AIM OF THE TASK
Among the lines below, a stretch begins at the one with "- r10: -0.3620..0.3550" and ends at the one with "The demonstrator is". Repeat that stretch exactly, ends included.

*** RECORDS SHOWN Section Begins ***

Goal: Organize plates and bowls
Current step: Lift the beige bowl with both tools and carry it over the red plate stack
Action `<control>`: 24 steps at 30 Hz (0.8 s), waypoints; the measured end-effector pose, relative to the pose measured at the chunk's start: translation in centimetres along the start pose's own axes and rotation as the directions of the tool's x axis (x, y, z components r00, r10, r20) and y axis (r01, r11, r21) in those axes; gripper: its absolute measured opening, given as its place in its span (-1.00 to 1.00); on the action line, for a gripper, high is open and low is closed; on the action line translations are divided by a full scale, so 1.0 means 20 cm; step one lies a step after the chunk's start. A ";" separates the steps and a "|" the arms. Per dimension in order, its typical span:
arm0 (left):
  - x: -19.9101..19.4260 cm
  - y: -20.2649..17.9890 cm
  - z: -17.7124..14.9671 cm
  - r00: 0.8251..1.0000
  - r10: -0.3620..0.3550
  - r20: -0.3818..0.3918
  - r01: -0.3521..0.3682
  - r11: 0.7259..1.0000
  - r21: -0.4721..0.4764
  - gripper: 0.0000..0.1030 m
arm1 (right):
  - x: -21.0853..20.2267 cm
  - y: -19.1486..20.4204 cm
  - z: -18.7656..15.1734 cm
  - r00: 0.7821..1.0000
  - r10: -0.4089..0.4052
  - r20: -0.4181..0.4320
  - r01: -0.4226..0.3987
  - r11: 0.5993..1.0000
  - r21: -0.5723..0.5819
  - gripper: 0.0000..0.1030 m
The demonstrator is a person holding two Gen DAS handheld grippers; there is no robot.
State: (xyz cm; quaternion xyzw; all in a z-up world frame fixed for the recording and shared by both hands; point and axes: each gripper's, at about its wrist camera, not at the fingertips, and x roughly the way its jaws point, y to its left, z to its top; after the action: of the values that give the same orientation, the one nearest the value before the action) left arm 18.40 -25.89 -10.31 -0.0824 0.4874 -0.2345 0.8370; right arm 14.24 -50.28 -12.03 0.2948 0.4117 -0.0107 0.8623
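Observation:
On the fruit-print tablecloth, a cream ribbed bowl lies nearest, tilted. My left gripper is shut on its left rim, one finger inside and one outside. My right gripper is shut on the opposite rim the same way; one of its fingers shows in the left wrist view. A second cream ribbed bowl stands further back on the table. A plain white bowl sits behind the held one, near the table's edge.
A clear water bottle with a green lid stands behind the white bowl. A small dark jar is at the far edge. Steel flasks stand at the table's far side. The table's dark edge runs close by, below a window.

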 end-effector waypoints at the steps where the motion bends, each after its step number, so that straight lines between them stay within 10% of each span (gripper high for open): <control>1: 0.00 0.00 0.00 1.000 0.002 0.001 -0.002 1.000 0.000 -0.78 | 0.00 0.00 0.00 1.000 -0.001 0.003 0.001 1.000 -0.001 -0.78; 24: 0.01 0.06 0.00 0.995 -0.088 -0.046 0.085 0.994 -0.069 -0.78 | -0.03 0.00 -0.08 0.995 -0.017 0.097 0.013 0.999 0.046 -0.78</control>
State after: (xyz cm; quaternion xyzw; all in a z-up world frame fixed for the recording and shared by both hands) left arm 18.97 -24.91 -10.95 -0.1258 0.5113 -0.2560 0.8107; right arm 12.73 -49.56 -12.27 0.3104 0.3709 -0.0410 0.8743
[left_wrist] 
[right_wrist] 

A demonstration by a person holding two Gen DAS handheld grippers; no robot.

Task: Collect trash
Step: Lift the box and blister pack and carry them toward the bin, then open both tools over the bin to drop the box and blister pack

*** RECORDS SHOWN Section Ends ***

EXPECTED ANSWER
  - r10: -0.3620..0.3550
  - r20: -0.3818..0.3918
  - r01: -0.3521..0.3682
  - r11: 0.7259..1.0000
  - r21: -0.4721..0.4764
  - gripper: 0.0000..0.1030 m
arm1 (right):
  - x: -21.0853..20.2267 cm
  - y: -19.1486..20.4204 cm
  - z: -18.7656..15.1734 cm
  - r00: 0.7821..1.0000
  - r10: -0.4089..0.4052
  - r20: -0.4181..0.4320
  - r01: -0.4226..0.3987
  - r11: 0.5993..1.0000
  - r21: -0.5723..0.5819
  - gripper: 0.0000..0.1030 m
The demonstrator is a person holding two Gen DAS handheld grippers; there is no robot.

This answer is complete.